Although I tend to write about issues at the macro scale, I’m also intensely interested in local issues.1 So today’s announcement of plans to open an independent Jesuit school in Winnipeg’s North End caught my eye:
A handful of prominent Winnipeg businessmen — led by Mark and Steve Chipman — plan to open a private, independent Jesuit school in the heart of Winnipeg’s poorest neighbourhood next fall that is designed to funnel graduates to St. Paul’s High School and St. Mary’s Academy, tuition-free, and beyond.
The initiative, to be called the Gonzaga Middle School, will start with 20 Grade 6 students selected from the Point Douglas area next year and will include a total of about 60 students (Grade 6-8) by 2018.
St. Paul’s and St. Mary’s have already committed to taking students who graduate from Gonzaga and meet application requirements — if that’s where they choose to attend high school.
I live in Point Douglas. My son could be friends with kids who go to this school a decade from now. By some people’s accounting we are the poorest neighbourhood in our city, so I’m beyond happy to see some rich folks taking a systematic, long-term approach to the systemic marginalization of poor—generally indigenous—folks in my neighbourhood.
Mark Chipman said the notion for the nativity school began over four years ago, partially born out of the involvement with inner-city hockey programs through both the Yearling Foundations (Manitoba Moose) and True North Foundation (Winnipeg Jets).
The founding group of members began first investigating then travelling to visit nativity Jesuit schools in Chicago and Milwaukee, among other cities.
Chipman became convinced the model could work in Winnipeg, too, and set out to recruit fellow St.

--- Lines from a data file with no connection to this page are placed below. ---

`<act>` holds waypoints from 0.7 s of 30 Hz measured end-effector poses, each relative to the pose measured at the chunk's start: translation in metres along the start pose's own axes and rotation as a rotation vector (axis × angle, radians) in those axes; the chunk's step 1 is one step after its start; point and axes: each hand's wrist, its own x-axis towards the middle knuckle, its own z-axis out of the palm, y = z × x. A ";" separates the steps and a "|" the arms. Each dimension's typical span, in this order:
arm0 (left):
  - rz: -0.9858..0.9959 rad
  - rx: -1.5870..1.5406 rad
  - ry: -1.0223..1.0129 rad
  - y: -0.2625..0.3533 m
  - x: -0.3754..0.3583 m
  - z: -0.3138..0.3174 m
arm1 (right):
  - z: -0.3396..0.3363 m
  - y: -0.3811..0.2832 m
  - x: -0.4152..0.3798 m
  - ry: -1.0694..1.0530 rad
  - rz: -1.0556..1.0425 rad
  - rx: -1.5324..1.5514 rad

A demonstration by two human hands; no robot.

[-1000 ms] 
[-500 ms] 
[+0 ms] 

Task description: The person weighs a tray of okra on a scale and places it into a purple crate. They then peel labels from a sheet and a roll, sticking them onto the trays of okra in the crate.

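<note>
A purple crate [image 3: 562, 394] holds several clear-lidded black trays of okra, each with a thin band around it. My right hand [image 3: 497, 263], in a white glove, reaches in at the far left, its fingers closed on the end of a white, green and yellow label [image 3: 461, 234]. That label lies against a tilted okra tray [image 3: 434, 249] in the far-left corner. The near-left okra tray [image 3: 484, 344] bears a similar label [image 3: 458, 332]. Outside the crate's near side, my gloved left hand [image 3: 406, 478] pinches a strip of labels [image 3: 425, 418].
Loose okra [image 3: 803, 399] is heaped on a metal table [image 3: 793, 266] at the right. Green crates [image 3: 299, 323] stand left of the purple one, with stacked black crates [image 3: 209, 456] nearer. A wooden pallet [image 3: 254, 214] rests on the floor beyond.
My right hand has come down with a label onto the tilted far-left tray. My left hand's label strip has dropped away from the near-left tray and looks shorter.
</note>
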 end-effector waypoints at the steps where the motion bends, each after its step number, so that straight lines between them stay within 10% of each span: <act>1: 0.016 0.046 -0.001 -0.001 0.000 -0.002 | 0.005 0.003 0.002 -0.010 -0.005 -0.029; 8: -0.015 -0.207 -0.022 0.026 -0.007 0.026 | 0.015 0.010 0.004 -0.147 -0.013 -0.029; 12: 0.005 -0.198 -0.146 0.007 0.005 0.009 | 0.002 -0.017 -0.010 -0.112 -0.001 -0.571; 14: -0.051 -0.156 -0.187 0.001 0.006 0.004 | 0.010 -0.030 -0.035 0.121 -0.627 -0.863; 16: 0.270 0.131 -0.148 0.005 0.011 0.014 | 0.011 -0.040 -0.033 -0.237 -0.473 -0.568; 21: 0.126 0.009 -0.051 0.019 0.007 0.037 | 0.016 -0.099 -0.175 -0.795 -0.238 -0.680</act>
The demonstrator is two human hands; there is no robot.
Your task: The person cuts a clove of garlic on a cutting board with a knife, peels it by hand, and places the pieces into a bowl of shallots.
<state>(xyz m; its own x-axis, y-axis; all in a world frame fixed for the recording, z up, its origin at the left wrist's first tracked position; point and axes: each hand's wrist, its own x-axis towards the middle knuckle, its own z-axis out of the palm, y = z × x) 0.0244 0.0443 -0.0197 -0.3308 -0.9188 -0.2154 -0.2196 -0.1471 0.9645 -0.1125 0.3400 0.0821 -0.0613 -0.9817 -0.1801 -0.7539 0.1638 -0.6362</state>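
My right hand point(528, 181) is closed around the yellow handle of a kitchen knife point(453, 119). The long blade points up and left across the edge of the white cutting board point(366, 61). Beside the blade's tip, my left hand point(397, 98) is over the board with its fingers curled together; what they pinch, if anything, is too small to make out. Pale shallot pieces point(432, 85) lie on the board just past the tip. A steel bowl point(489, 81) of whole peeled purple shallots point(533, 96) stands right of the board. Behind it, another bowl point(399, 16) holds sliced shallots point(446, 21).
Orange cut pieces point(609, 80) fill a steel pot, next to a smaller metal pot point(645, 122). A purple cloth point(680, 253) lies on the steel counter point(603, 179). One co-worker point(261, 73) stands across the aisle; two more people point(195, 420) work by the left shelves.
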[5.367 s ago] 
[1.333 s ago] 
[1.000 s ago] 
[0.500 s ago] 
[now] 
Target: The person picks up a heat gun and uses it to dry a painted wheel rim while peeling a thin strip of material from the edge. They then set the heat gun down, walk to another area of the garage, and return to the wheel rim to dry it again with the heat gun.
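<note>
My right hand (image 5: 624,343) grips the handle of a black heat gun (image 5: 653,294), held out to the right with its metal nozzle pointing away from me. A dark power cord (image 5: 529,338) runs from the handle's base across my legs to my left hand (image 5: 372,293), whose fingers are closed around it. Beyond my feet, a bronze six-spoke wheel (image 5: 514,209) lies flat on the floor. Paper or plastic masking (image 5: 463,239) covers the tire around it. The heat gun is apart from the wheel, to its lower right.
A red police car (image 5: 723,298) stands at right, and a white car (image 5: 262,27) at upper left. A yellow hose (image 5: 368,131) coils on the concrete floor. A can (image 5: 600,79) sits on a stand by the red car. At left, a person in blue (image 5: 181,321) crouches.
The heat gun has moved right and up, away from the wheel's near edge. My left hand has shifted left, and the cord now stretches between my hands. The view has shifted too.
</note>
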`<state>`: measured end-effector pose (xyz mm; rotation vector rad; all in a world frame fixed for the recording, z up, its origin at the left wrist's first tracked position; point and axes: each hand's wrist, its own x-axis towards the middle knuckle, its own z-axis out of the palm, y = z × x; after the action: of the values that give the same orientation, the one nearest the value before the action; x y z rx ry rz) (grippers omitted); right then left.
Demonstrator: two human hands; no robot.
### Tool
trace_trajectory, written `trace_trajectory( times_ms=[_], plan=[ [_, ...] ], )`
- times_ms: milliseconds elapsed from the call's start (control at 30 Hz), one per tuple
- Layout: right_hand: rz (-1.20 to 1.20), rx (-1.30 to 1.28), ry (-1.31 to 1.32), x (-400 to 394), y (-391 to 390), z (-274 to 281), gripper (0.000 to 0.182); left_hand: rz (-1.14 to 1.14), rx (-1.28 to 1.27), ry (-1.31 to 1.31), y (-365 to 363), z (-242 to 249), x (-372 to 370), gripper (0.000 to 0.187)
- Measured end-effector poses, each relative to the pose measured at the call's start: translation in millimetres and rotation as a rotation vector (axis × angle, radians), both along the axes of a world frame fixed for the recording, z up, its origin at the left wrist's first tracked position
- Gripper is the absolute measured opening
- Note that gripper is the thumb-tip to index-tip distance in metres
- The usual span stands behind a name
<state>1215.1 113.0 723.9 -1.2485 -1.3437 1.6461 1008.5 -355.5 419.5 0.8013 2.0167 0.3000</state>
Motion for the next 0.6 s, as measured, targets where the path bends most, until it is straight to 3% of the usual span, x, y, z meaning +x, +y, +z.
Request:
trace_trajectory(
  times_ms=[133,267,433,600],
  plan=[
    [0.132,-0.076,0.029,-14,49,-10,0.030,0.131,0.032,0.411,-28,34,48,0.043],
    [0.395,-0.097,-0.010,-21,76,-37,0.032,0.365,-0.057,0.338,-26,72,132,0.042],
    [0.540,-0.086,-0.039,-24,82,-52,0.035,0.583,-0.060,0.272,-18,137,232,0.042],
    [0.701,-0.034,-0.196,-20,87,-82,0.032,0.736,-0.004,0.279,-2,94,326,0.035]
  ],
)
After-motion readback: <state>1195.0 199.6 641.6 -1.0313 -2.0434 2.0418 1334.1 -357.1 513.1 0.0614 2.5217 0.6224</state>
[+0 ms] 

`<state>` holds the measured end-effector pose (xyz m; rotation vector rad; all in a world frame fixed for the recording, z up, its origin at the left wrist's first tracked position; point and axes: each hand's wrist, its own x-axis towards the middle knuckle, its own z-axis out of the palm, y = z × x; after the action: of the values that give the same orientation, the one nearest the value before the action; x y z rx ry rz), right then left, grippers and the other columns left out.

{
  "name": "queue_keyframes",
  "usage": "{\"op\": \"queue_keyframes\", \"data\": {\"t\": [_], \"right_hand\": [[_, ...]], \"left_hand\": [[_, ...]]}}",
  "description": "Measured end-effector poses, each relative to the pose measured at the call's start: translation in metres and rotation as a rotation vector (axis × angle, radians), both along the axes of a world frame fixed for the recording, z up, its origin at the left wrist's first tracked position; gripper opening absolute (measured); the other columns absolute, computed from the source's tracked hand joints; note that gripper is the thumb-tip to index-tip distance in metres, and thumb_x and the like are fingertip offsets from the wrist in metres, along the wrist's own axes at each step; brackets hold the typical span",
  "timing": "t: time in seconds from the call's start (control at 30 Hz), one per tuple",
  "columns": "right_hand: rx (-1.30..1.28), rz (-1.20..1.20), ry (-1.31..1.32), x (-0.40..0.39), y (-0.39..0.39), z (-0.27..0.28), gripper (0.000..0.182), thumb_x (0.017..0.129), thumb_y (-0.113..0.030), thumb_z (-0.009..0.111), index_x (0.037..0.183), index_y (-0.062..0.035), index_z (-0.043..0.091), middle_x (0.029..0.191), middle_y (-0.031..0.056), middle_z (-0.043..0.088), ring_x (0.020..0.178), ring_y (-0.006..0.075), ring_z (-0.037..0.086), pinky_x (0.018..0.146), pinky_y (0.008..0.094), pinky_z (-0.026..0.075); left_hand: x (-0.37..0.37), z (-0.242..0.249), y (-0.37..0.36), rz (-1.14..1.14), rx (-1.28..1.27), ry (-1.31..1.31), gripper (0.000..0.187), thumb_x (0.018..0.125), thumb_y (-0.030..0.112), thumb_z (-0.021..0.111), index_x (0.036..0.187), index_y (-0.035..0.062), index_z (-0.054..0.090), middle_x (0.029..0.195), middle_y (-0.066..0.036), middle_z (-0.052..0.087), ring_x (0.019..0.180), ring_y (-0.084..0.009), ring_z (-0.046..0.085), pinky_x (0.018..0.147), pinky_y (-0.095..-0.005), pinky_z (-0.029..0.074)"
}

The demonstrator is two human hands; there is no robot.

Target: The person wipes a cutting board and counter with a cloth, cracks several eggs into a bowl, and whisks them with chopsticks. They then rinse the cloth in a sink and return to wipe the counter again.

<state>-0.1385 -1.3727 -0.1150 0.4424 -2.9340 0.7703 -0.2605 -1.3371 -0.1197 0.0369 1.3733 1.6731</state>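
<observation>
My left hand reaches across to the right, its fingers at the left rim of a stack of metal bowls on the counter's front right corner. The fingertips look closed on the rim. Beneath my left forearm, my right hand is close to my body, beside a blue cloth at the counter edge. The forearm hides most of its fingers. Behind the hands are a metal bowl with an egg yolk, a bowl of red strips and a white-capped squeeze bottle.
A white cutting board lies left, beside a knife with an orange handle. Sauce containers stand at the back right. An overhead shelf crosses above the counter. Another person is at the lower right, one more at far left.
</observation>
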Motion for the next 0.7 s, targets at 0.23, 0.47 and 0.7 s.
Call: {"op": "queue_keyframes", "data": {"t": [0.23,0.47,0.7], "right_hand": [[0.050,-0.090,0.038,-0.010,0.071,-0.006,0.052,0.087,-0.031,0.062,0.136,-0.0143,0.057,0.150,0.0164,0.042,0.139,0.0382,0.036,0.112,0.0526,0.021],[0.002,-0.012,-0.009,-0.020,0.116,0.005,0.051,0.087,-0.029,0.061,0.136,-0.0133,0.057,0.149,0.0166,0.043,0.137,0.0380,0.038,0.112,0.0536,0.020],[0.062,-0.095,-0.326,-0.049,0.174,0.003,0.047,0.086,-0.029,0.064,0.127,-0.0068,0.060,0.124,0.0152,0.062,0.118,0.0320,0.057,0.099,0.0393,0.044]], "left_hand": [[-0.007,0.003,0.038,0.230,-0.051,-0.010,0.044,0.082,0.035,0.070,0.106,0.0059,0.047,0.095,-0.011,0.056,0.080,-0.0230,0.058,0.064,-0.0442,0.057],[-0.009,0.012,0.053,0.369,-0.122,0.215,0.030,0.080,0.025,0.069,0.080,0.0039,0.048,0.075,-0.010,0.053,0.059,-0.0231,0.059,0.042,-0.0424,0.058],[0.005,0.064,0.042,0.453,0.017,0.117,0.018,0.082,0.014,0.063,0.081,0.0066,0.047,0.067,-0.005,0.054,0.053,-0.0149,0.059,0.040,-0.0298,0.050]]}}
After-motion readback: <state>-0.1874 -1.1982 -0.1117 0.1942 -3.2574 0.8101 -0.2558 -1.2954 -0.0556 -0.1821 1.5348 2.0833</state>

Paul’s graduates. A steering committee including several inner-city community members was formed.
”I don’t purport to be an expert,” Chipman told the Free Press. “Breaking the cycle of poverty is very hard. But one thing that appears to work is education. That’s what this is about; giving families another choice, another path, to be educated.”
Currently, inner-city high school graduation rates in Winnipeg hover around 50 per cent, compared to 80 per cent in suburbs.
This won’t solve inequality in Winnipeg, but it’s some folks with the will and the means to do something, doing something. We need more of that. Mark Chipman is beloved in Winnipeg for bringing back the Jets, but this could be something with a real, lasting impact.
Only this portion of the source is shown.